La seconda riflessione che voglio fare su questa vicenda riguarda l’obbligatorietà dell’azione penale. Scusatemi ma pare che questa riguardi solo i politici di destra. In questi anni in cui Giorgio Napolitano è effettivamente uscito dalle sue prerogative costituzionali per muovere i fili della Repubblica, gli insulti, i vilipendi e gli oltraggi sono stati decine, se non centinaia. Quante volte i Grillini lo hanno insultato? Di esempi se ne possono fare tanti ma resta indimenticato il giorno in cui un pentastellato chiamò Napolitano boia. Boia! Non indegno, boia!

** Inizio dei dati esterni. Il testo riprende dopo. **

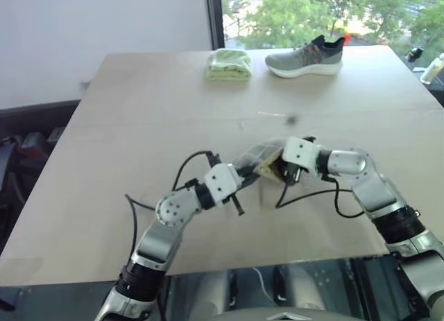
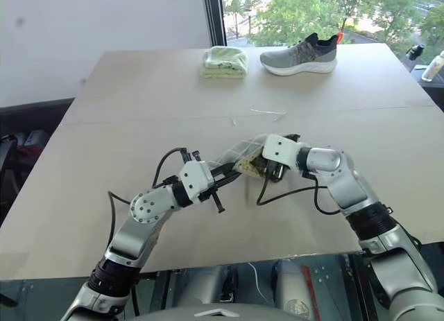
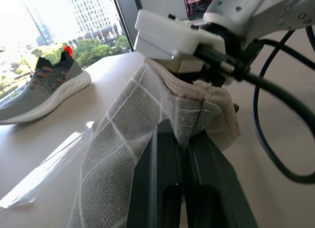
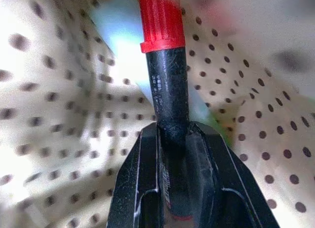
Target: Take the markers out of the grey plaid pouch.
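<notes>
Mid-surface, the left pincer is pressed together on the rim of the pouch, holding its mouth up. From 3 o'clock the right pincer reaches inside the dotted lining, narrowed onto the dark, red-capped marker.

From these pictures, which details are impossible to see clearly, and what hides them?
- Yellow-green marker: right wrist view gives just a blurred green streak behind the black marker with the red cap, which the right gripper clamps.
- Open mouth of the grey plaid fabric pouch: covered by the right gripper in both eye views.
- Pouch's lower end: cut off at the left wrist view's edge, beside the left gripper pinching it.
- Grey knit sneaker: markings too small.
</notes>
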`<state>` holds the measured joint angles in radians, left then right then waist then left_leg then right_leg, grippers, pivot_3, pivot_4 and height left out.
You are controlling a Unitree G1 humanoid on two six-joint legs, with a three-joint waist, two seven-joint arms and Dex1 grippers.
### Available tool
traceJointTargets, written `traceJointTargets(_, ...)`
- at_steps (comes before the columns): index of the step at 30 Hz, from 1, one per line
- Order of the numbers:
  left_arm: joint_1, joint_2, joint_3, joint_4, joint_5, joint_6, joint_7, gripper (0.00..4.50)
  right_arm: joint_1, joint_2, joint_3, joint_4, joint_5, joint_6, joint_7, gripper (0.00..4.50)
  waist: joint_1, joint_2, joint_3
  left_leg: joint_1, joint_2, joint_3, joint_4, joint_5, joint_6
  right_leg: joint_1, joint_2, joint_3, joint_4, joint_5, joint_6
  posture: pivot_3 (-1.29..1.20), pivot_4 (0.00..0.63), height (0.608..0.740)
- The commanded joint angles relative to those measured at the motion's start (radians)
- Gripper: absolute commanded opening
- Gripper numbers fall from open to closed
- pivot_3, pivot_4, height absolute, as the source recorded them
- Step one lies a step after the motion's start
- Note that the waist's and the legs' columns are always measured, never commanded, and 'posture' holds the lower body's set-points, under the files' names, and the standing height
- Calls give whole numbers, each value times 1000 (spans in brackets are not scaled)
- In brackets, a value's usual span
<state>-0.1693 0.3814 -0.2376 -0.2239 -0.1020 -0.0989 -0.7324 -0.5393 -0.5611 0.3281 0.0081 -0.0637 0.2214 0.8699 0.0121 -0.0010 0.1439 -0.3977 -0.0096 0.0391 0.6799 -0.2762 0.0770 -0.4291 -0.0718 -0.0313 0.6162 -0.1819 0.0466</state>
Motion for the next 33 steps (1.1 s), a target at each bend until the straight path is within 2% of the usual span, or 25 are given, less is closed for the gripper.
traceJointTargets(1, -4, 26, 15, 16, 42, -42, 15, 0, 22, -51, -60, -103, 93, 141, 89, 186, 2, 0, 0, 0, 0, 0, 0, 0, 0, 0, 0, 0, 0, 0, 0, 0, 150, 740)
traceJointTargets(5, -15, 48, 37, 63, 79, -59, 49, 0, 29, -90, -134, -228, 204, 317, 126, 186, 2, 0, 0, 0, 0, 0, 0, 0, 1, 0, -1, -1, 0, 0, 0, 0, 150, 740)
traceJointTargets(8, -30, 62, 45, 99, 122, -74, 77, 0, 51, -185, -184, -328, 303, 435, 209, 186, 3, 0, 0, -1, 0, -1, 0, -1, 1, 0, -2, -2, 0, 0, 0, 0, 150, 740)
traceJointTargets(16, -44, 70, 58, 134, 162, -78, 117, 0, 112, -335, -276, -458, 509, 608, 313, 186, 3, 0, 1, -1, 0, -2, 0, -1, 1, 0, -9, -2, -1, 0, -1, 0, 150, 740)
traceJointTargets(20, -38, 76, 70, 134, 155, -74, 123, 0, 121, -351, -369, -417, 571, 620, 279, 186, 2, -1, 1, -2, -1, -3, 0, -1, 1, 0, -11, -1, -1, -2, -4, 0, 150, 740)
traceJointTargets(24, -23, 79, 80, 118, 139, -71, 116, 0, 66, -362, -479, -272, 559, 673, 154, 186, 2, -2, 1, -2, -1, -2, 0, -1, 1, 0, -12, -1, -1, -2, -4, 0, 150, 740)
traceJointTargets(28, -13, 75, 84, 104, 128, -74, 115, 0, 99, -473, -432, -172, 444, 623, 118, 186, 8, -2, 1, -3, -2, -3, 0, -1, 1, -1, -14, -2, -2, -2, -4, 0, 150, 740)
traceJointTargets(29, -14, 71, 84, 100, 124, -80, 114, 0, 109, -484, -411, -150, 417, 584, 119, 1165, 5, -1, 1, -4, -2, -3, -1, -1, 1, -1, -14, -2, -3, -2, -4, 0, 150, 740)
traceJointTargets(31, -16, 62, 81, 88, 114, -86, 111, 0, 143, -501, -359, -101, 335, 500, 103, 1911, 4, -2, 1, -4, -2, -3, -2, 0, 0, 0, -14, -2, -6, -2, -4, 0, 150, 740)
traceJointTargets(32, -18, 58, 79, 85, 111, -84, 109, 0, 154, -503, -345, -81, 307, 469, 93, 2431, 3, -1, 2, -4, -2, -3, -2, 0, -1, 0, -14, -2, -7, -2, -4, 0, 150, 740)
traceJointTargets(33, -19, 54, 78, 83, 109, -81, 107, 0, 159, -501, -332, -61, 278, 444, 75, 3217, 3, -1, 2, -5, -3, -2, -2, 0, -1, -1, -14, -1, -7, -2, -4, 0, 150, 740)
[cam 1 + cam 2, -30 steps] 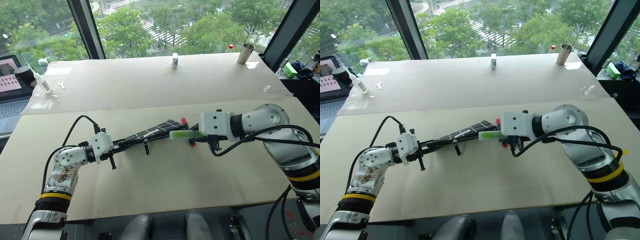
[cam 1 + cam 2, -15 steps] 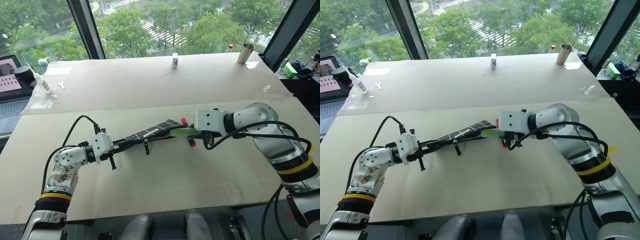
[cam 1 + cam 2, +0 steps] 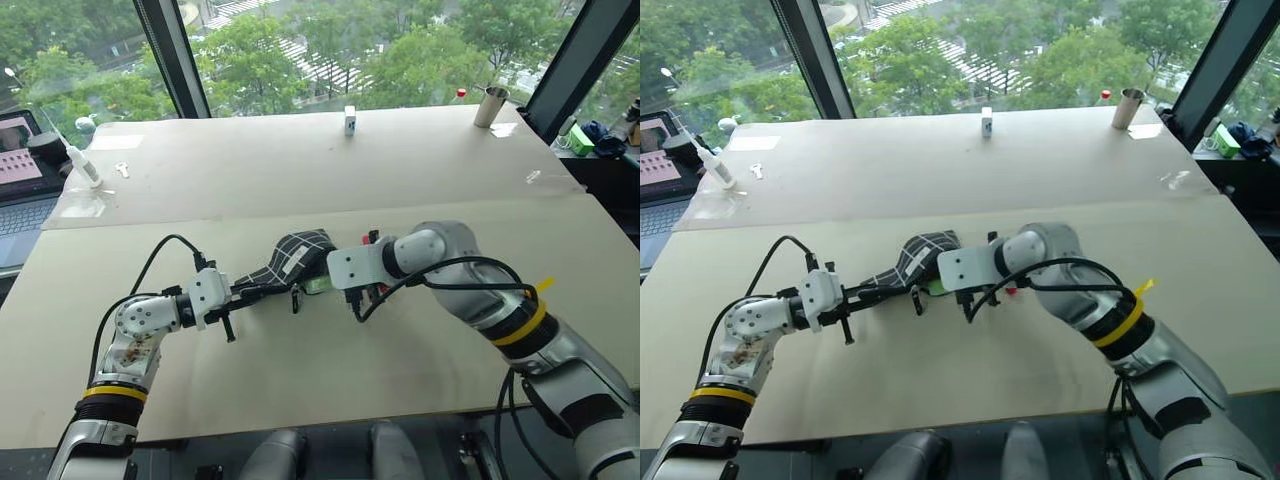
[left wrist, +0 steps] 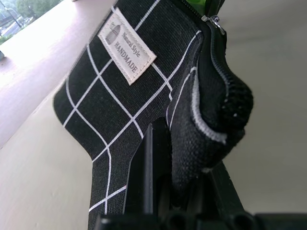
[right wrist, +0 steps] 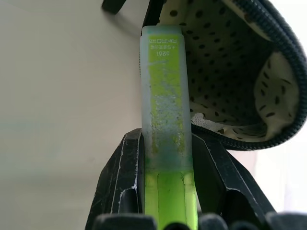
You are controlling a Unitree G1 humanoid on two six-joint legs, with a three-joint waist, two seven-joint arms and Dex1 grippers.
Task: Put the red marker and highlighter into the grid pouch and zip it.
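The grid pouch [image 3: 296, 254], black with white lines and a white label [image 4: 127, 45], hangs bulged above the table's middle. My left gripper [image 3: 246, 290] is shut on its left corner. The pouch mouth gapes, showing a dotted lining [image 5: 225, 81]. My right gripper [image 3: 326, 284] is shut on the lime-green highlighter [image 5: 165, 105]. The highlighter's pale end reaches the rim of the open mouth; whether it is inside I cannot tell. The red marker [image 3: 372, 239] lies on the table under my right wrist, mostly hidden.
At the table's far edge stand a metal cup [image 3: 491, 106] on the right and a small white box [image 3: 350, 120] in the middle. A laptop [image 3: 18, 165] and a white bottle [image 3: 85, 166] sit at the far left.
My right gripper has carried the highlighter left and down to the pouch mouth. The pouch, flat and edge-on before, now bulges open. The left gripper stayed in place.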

Avete notizia di una sua condanna?
Altro esempio è il campione di “virulenza giornalistica” Marco Travaglio che definì Napolitano “un anziano puerpero in un reparto di geriatria” e che, in uno dei suoi editoriali più pesanti, in occasione della rielezione di Napolitano, scrisse: «Il cadavere putrefatto e maleodorante di un sistema marcio e schiacciato dal peso di cricche e mafie, tangenti e ricatti, si barrica nel sarcofago inchiodando il coperchio dall’interno per non far uscire la puzza e i vermi. Tenta la mission impossible di ricomporre la decomposizione. E sceglie un becchino a sua immagine e somiglianza: un presidente coetaneo di Mugabe, voltagabbana e potenzialmente ricattabile che da sempre lavora per l’inciucio e finalmente l’ha ottenuto».
Non so se avete letto bene, nel caso rileggete il pezzo. Fatto? Ok, rileggetelo ancora un’altra volta e nel mentre pensate che Storace è stato condannato a sei mesi di reclusione per aver solo detto, in risposta a una critica ricevuta, la parola “indegno”. Solo “indegno”. Qualcuno può spiegarci perché in alcuni casi gli insulti a Napolitano vengono perseguiti e in altri casi passano come acqua sotto un ponte?
Travaglio fuori e Storace dentro; ma, mi raccomando, non criticate i giudici. Anche questo, in Italia, è vietato.